Macquarie and Aramark shortlisted for reboot of mortgage-to-rent scheme

Home for Life, the only private sector participant in the previous pilot scheme, is said to not currently be on the short list

Australian bank Macquarie and the Irish property management unit of outsourcing services group Aramark are among parties that have been shortlisted by the Government for its planned reboot of the mortgage-to-rent scheme, according to sources.

The Department of Housing and the Housing Agency launched a call in July for expressions of interest (EOI) from private and approved housing body sector entities interested in becoming mortgage-to-rent (MTR) providers, capable of delivering “at scale”. Under the MTR structure defaulting borrowers can remain in their homes as renters after agreeing to surrender ownership of the property.

Macquarie – believed to be acting through its Broadstone Housing unit in Ireland – and Aramark are working together. Another organisation called Lambay Investments, led by Ivan Gayler, is also said to be among three groups that have been brought into a second stage of the process. The identity of the third could not be confirmed.

Home for Life, the only private sector participant in a previous pilot scheme and who submitted an EOI for the new programme, has not been invited into the second stage, according to sources. O’Dwyer Real Estate Management, which provided services to Home for Life before a legal dispute erupted between both parties last year, also filed a bid, but has not been shortlisted.


Still, it is possible that the department, which is seeking to appoint three private MTR providers alongside three approved housing bodies, may yet include some parties that were not invited into the second stage, according to observers. Officials, advised by PwC, have only begun to focus on the funding models of selected parties in the second phase.

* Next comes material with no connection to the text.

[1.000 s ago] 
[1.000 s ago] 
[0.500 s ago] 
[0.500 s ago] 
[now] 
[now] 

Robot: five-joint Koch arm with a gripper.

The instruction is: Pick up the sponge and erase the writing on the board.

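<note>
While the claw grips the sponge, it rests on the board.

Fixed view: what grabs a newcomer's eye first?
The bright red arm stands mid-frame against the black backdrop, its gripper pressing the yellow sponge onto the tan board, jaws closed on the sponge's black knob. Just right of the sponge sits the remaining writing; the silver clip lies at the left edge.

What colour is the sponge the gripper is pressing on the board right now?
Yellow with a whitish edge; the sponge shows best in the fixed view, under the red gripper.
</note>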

Representatives for Macquarie, Lambay Investments, which filed its interest under an entity called MTR Homes, and Home for Life, declined to comment. Efforts to secure comment from Aramarch and O’Dwyer Real Estate Management were unsuccessful.

The department officially terminated the pilot scheme on May 25th but missed its own deadline for starting a new expressions of interest process in a successor scheme at that stage. While officials envisaged in September that the process would be completed by mid-October, it is now not expected to conclude until early next year.

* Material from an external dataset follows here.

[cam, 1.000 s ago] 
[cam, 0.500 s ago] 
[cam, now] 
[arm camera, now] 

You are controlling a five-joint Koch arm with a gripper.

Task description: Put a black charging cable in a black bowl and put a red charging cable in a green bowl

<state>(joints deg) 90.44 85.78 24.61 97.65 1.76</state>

iCare, an approved housing body (AHB) led by David Hall, an advocate for distressed borrowers, is understood to be one of two AHB’s being assessed for the non-private-sector element of the new MTR plan.

The fear, according to observers, is that the drawn-out nature of the process and requirement for new operators to set up MTR platforms and engage with lenders holding problem loans will result in very few cases being completed next year.

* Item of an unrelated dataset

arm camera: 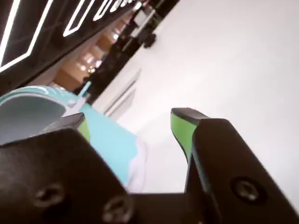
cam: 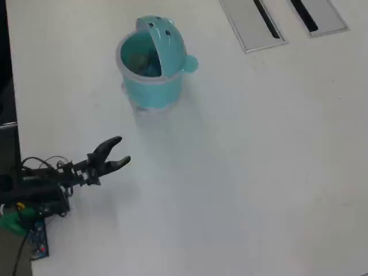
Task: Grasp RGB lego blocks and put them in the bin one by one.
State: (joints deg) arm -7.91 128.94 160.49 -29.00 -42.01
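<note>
The bin (cam: 150,91) is a light teal round tub standing upright on the white surface (cam: 247,172) near the top of the overhead view. Its domed lid (cam: 165,39), marked with small dark dots, is flipped up at the back, leaving the mouth open. A rounded knob (cam: 190,64) juts from its right side. Dim shapes lie inside; no blocks can be told apart

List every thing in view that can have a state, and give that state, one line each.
bin: upright on the table, lid flipped open, something dark inside, too unclear to name.
gripper: open, jaws spread, holding nothing, apart from the bin in the overhead view.
lego blocks: none visible on the table.
table slots: two grey recessed panels at the far edge, nothing on them.
</note>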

Some 2,258 mortgage-to-rent deals have been completed since an initial scheme was launched in 2012 on foot of a recommendation in a government-commissioned report on the mortgage arrears crisis at the time. A tweaking of the scheme in 2017 gave rise to the pilot programme that had been operating until May.

Home for Life, the only private sector participant, which is led by chief executive Paul Cunningham and funded by UK investment firm LCM Partners and AIB, had completed 1,145 cases by the end of September, according to Housing Agency figures.

The agency suspended Home for Life from taking on new cases late last year, as it worked through repairs and remedial work on its existing portfolio. There had been a backlog of inspections by local authorities on properties as a result of the Covid-19 pandemic. It allowed Home for Life to restart the completion of active cases in May.

iCare, the second largest player, had completed 483 cases by the end of September.

The 2020 programme for government and the Government’s Housing for All plan, unveiled the following year, had each committed to strengthening the scheme and ensuring it was available to those who need it.

Irish mortgage default cases have fallen from a peak of almost 13 per cent of owner-occupier home loans in 2013 to 4.1 per cent as of the end of September, according to the Central Bank. However, almost half of the 29,346 cases where borrowers were at least 90 days behind in repayments were instances where borrowers were more than five years in arrears.